Support Questions
Find answers, ask questions, and share your expertise
Announcements
Alert: Welcome to the Unified Cloudera Community. Former HCC members be sure to read and learn how to activate your account here.

Use Impala to read parquet from (local) disk instead of HDFS

Use Impala to read parquet from (local) disk instead of HDFS

Explorer

Hi

 

we are doing a PoC with Kudu and Impala. For testing purposes we are using as well Spark to read Parquet files from the local disk which is pretty easy:

 

val df_parquet1 = spark.read.format("parquet").
load("file:///work/testParquetGZ")

df_parquet1.createOrReplaceTempView("test_parquet1")

 

and then we are able to query it directly within spark:

%sql
select *
from test_parquet1
limit 100

I'm looking for a similar approach for Impala. Is it really a must that I have to load the Parquet files to a HDFS storage? Because in our case this makes no sense, we use mainly kudu, so the HDFS part is only there to get Impala running.
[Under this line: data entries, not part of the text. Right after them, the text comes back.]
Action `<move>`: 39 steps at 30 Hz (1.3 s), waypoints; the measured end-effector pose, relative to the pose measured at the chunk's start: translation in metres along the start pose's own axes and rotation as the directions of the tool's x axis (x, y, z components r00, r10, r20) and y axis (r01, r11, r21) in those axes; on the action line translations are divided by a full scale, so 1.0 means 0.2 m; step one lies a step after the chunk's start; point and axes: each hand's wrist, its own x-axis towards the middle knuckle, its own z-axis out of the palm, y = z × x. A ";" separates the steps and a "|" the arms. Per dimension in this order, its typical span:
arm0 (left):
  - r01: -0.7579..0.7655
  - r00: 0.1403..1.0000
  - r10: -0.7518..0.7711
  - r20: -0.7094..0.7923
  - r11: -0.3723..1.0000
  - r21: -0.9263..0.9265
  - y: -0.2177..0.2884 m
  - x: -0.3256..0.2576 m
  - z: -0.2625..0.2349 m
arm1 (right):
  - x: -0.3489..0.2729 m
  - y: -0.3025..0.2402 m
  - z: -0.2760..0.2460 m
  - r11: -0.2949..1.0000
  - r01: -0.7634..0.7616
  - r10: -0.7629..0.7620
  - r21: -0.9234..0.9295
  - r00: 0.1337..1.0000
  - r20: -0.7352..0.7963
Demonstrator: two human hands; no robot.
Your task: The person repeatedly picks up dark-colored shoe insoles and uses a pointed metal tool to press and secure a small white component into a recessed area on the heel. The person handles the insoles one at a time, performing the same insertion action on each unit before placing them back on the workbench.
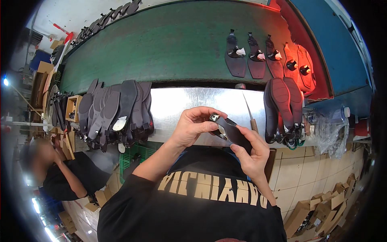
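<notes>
Between my two hands, above the metal work surface, is a black sandal (pixel 238 135) with its dark footbed tilted. My left hand (pixel 193 126) pinches the strap end, where a small shiny piece shows near the thumb. Around the other end of the sole my right hand (pixel 253 153) is closed, thumb on one side and fingers on the other. To the right of my hands an awl (pixel 250 116) with a wooden handle lies on the metal surface, its tip pointing away from me.
A green conveyor belt (pixel 153 44) runs behind the metal table (pixel 181 97), carrying several sandals (pixel 256 60) into red light. Piles of sandals flank the table: a left pile (pixel 111 107) and a right pile (pixel 281 97). A co-worker (pixel 68 173) sits at left. Cardboard boxes (pixel 298 215) stand at lower right.
</notes>
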 end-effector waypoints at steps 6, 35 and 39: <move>0.018 1.000 -0.018 0.002 1.000 0.006 0.00 0.01 0.01 | 0.00 0.02 -0.01 0.999 -0.014 0.013 0.030 1.000 0.004; -0.175 0.969 0.105 0.226 0.932 0.316 0.03 0.02 -0.01 | 0.06 -0.06 -0.07 0.931 0.211 -0.178 -0.297 0.975 0.136; -0.173 0.960 0.097 0.262 0.942 0.286 0.03 0.03 -0.03 | 0.06 -0.07 -0.07 0.914 0.225 -0.188 -0.338 0.972 0.140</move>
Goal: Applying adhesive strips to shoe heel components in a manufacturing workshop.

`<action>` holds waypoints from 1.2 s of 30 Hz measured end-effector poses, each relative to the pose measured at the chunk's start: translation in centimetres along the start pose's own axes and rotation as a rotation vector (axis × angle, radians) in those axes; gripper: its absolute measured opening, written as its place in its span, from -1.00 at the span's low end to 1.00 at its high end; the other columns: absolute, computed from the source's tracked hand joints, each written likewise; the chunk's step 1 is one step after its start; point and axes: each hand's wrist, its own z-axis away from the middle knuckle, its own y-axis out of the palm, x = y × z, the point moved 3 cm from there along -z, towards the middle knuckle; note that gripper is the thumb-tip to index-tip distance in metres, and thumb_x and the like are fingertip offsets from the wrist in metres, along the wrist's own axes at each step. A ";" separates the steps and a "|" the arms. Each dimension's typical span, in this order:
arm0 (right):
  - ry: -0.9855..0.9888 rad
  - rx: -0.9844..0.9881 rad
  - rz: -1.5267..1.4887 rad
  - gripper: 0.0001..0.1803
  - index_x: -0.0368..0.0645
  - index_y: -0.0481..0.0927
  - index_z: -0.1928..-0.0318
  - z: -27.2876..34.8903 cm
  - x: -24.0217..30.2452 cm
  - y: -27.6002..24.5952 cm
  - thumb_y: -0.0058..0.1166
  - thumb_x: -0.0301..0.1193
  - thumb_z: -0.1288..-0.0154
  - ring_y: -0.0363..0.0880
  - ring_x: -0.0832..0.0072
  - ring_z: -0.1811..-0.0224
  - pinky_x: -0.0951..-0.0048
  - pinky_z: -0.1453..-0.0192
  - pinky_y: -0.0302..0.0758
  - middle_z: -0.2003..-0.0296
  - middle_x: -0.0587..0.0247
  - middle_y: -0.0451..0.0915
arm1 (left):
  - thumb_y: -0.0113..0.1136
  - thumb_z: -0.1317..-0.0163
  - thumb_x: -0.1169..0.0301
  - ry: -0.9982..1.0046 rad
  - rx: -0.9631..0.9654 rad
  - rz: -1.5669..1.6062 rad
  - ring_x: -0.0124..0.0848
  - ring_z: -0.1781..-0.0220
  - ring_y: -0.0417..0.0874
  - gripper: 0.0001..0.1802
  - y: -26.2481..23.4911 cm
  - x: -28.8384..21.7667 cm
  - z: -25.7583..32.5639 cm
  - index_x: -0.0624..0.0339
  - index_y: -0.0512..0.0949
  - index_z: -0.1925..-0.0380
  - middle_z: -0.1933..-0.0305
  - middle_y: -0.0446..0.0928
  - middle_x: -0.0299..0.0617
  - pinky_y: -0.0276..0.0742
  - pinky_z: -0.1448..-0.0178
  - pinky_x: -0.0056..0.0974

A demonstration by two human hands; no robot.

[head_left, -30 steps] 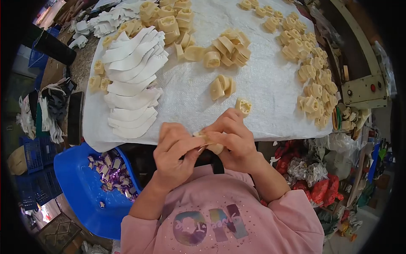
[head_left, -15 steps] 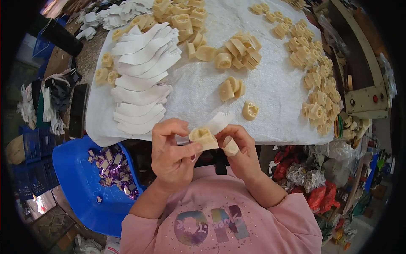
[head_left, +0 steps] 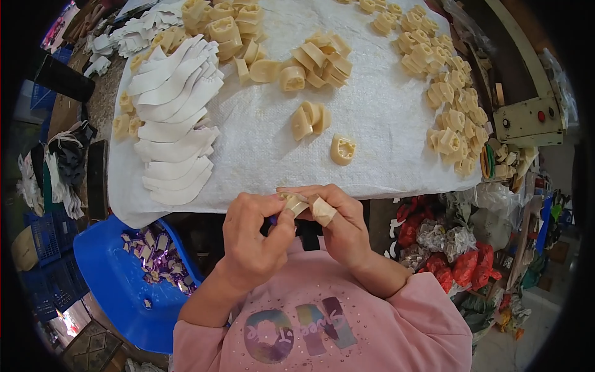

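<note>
From where I stand, a blue tub (head_left: 105, 288) sits at far left, by the table's near corner, with shiny purple bits (head_left: 158, 257) heaped inside. On the white cloth (head_left: 260, 149) just above it, white strips (head_left: 180, 127) overlap in a long fanned column, with a pile of cream blocks (head_left: 224, 34) at its far end. The left hand (head_left: 255, 235) comes next, at the table's near edge, its thumb and fingers nearly closed in a pinch on a cream piece (head_left: 294, 202). That piece lies between the two hands, partly hidden by fingers. The right hand (head_left: 339, 226), its thumb in a tan wrap (head_left: 323, 211), is curled against the piece's other side; I cannot tell how firmly it grips. Beyond the hands, a small cluster (head_left: 310, 120) stands near a lone block (head_left: 343, 149). Farther right, more blocks (head_left: 455, 121) line the cloth's edge, and red bags (head_left: 465, 268) lie below.
</note>
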 end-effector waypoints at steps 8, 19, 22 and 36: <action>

Our idea is to store the Parquet on a big file share, but without HDFS, as it would generate additional overhead. 

 

So my question, how can I access Parquet files with Impala from (local) disk without HDFS?

 

Cheers

1 REPLY 1
Highlighted

Re: Use Impala to read parquet from (local) disk instead of HDFS

Expert Contributor

Hi @teether,
I think the answer is no way to do it, because of the Impala is a MPP query engine created on top of hadoop (including the hadoop-hdfs).